Through an examination of political, social, and cultural forces at work in each country during critical periods in the development of their corporate governance systems, I argue that stronger stakeholder-oriented social welfare policies and legal structures have permitted the U.K. corporate governance system to focus more intently on shareholders without giving rise to political backlash—and conversely that weaker stakeholder-oriented social welfare policies and legal structures have inhibited the U.S. corporate governance system from doing the same. A particularly vivid example explored in the Article is the divergence between the U.S. takeover regime, giving boards of directors substantial latitude to interfere with hostile bids, and the U.K. takeover regime, in which shareholders possess unfettered discretion to determine the outcome. Whereas concerns for the social welfare of employees losing their jobs in takeovers loomed large in the minds of judges and legislators fashioning the stakeholder-centric U.S. approach in the 1980s, the more shareholder-centric U.K. approach was able to take root and remain politically stable under the Labour government of Harold Wilson in the 1960s precisely because the government believed that external regulatory structures—notably the British welfare state—could mitigate costs borne by employees in the process of corporate consolidation.
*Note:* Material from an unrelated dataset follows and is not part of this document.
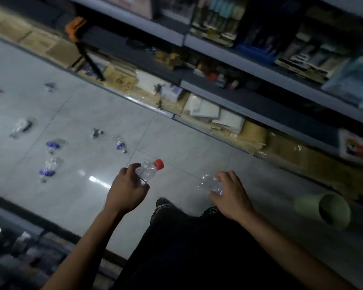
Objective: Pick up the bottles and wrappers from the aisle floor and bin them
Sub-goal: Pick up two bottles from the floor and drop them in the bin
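head view: tilted and motion-blurred; shelf goods [249, 65] at upper right can't be read
left hand [127, 188]: curled round a clear bottle with red cap [150, 169], lower centre
right hand [230, 194]: fingers closed on a crumpled clear bottle [211, 183], cap hidden or off, can't be told
held count: 2 bottles, one per hand
floor litter: about six bottles or wrappers seen at left, e.g. blue-labelled bottle [47, 170], another [121, 144], a clear one [20, 126]; small scraps at the far left edge too blurred to be sorted
bin [325, 209]: pale green, at lower right beside the shelf base, mouth facing the camera
cut off: both forearms by the bottom edge
room: bare tile [176, 139] between litter and bin; shelving along upper right, dark edge at lower left
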The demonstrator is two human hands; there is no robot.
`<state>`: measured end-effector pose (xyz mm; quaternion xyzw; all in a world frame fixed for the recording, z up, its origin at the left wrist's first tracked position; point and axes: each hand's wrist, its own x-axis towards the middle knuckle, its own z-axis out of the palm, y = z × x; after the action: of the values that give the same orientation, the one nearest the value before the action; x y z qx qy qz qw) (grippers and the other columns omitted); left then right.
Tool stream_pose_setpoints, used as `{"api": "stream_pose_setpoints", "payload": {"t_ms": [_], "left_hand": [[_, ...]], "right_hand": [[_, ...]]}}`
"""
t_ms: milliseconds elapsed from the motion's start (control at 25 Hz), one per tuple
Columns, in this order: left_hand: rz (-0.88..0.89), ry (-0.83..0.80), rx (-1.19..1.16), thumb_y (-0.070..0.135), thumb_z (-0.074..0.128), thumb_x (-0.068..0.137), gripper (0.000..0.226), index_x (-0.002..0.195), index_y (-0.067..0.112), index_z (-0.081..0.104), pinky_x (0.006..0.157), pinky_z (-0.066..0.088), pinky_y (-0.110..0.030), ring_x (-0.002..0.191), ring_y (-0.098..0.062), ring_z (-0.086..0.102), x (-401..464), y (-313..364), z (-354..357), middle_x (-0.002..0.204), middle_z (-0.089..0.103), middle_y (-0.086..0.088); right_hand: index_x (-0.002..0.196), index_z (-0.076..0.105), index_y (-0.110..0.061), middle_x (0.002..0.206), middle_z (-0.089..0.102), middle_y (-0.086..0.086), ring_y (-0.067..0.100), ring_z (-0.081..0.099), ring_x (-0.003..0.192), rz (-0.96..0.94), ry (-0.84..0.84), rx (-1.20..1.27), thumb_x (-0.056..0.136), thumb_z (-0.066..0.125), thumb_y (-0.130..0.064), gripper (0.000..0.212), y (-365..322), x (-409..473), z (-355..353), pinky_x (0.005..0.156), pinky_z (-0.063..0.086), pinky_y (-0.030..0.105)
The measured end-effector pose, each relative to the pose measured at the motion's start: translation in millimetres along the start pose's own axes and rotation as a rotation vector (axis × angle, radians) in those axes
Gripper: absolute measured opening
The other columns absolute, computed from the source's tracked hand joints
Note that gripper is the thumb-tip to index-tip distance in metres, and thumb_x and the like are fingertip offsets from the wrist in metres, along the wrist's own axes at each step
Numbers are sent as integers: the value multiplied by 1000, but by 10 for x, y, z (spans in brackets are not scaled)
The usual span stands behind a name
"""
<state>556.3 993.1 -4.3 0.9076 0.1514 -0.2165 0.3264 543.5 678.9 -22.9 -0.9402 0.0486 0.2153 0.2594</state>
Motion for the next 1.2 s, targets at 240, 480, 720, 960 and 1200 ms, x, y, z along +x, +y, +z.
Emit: {"api": "stream_pose_setpoints", "payload": {"t_ms": [240, 480, 720, 960, 1200], "left_hand": [[306, -181, 241, 39, 59, 69, 73, 139, 21, 49, 85, 51, -41, 103, -37, 60, -75, 1258, 757, 124, 59, -15], [604, -340, 427, 40, 59, 69, 74, 139, 19, 50, 82, 50, -41, 99, -37, 59, -677, 2500, 2142, 117, 59, -16], [828, -490, 558, 27, 76, 78, 71, 143, 18, 48, 87, 49, -45, 110, -38, 57, -1328, 3520, 3416, 126, 57, -17], [845, -629, 587, 28, 75, 80, 71, 144, 26, 44, 92, 51, -42, 114, -28, 57, -1629, 4405, 4235, 129, 54, -9], [894, -706, 597, 14, 71, 82, 67, 145, 19, 46, 84, 41, -28, 105, -13, 50, -1521, 5548, 5178, 127, 56, -9]], "right_hand": [[112, 61, -18, 109, 55, 2, 26, 58, 103, 265, 299, 235, 77, 75, -21, 38, 1228, -952, -271, 88, 50, 38], [115, 60, -7, 110, 57, 15, 34, 57, 102, 540, 489, 435, 83, 60, -37, 44, 2631, -2095, -320, 89, 48, 44], [127, 54, -8, 121, 51, 9, 23, 51, 111, 828, 617, 603, 89, 69, -24, 44, 3659, -2968, -396, 93, 43, 31], [136, 50, -13, 119, 40, -3, 18, 50, 111, 955, 694, 740, 88, 72, -21, 53, 4230, -3188, -599, 90, 48, 31], [128, 55, -12, 116, 45, 1, 20, 54, 103, 1055, 772, 789, 83, 76, -12, 50, 4984, -2974, -1181, 85, 54, 34]]}}
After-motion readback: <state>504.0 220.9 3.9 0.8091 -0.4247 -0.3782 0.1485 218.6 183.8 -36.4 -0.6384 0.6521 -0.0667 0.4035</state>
In developing this argument, I distinguish my approach from other political theories of corporate governance, which I argue fail to account for the observed U.S.–U.K. divergence—largely due to the pursuit of a holistic global theory, requiring excessive sacrifice of nuance for parsimony. I argue that the role of politics in corporate governance changes fundamentally once a country moves from a concentrated ownership system to a dispersed ownership system—as the United States did in the early twentieth century, and the United Kingdom did somewhat later. Unlike in concentrated ownership systems, where the aim is to constrain the power of controlling shareholders for the protection of other stakeholders, in dispersed ownership systems the aim is to balance protection of minority shareholders with protection of other stakeholders. My Article demonstrates that the United States and the United Kingdom have sought to strike this balance in very different ways, reflecting two different forms of political equilibrium within the dispersed ownership structure.